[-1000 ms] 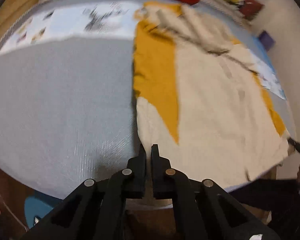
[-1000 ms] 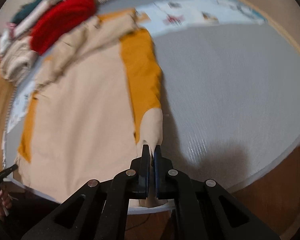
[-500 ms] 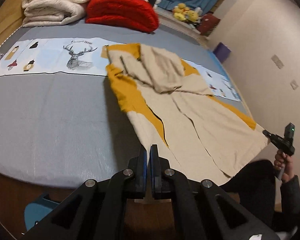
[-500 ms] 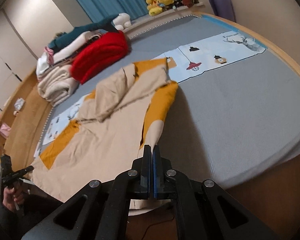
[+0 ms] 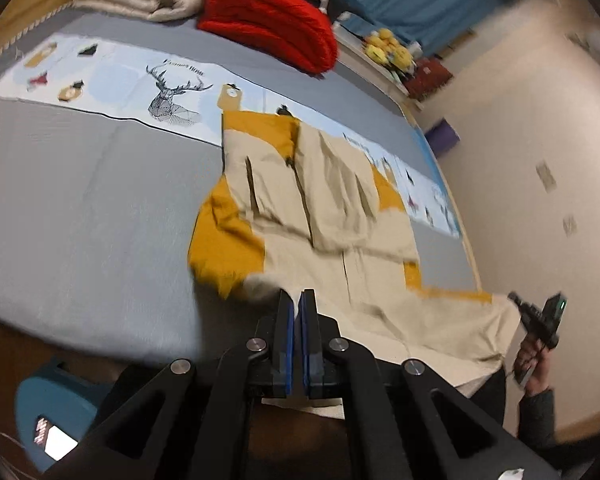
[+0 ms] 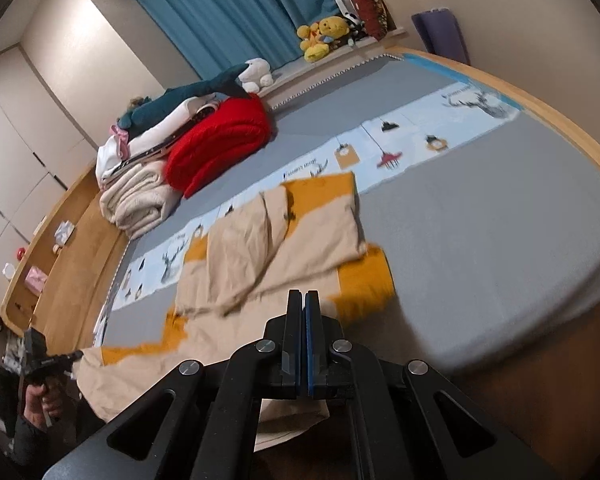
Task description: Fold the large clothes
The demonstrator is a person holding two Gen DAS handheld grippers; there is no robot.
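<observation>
Both the left gripper (image 5: 296, 300) and right gripper (image 6: 303, 300) are clenched on the near hem of the beige-and-mustard garment (image 5: 339, 216), its length stretching straight ahead of the jaws across the bed (image 5: 80, 200).

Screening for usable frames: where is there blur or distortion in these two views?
Left wrist: garment smeared near the gripper, right wall streaked, bed edge bowed. Right wrist: sharper background, orange sleeve and bed edge blurred, fisheye curvature throughout.

beige and mustard garment (image 5: 339, 220) lies spread on the bed, top apparently folded over.
</observation>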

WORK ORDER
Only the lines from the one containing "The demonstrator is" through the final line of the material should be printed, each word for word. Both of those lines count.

WRITTEN RESPONSE
The demonstrator is a person holding two Gen DAS handheld grippers; there is no robot.
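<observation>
Both the left gripper (image 5: 296, 300) and right gripper (image 6: 303, 300) are clenched on the near hem of the beige-and-mustard garment (image 5: 339, 216), its length stretching straight ahead of the jaws across the bed (image 5: 80, 200).

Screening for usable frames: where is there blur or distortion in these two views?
Left wrist: garment smeared near the gripper, right wall streaked, bed edge bowed. Right wrist: sharper background, orange sleeve and bed edge blurred, fisheye curvature throughout.

beige and mustard garment (image 5: 339, 220) lies spread on the bed, top apparently folded over.
</observation>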

Nothing further remains in the output.